#### What to do
Print the listing below again, exactly. Skip the pictures.

#### Dataset content
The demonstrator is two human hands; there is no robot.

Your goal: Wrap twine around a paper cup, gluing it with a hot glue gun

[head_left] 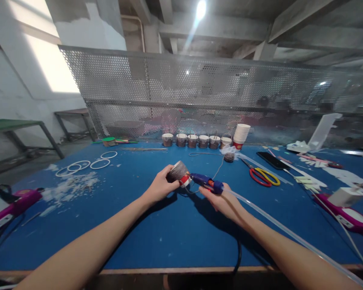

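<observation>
A paper cup (pixel 178 172) wrapped in grey cord lies tilted in my left hand (pixel 162 183), whose fingers are closed round it. Part of its red and white surface shows near the rim. My right hand (pixel 220 199) is wrapped round a blue hot glue gun (pixel 206 182). The gun's nozzle points left and is at the cup's bare red part; whether it touches I cannot tell. A clear glue stick (pixel 260 213) trails from the gun's back toward the lower right. Thin grey cord runs from the cup to a small ball of cord (pixel 229 157) farther back.
Several cord-wrapped cups (pixel 192 141) line the back beside a stack of paper cups (pixel 241 135). Scissors (pixel 264 176) and a phone (pixel 272 160) lie right. White rings (pixel 99 164) and scraps (pixel 72 187) lie left. Magenta power strips (pixel 18 207) flank the blue table (pixel 145 245).
</observation>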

#### Result for this exercise
The demonstrator is two human hands; there is no robot.

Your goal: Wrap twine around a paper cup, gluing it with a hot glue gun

[head_left] 

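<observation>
A paper cup (pixel 178 172) wrapped in grey cord lies tilted in my left hand (pixel 162 183), whose fingers are closed round it. Part of its red and white surface shows near the rim. My right hand (pixel 220 199) is wrapped round a blue hot glue gun (pixel 206 182). The gun's nozzle points left and is at the cup's bare red part; whether it touches I cannot tell. A clear glue stick (pixel 260 213) trails from the gun's back toward the lower right. Thin grey cord runs from the cup to a small ball of cord (pixel 229 157) farther back.
Several cord-wrapped cups (pixel 192 141) line the back beside a stack of paper cups (pixel 241 135). Scissors (pixel 264 176) and a phone (pixel 272 160) lie right. White rings (pixel 99 164) and scraps (pixel 72 187) lie left. Magenta power strips (pixel 18 207) flank the blue table (pixel 145 245).
</observation>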

For this exercise, nothing more is required.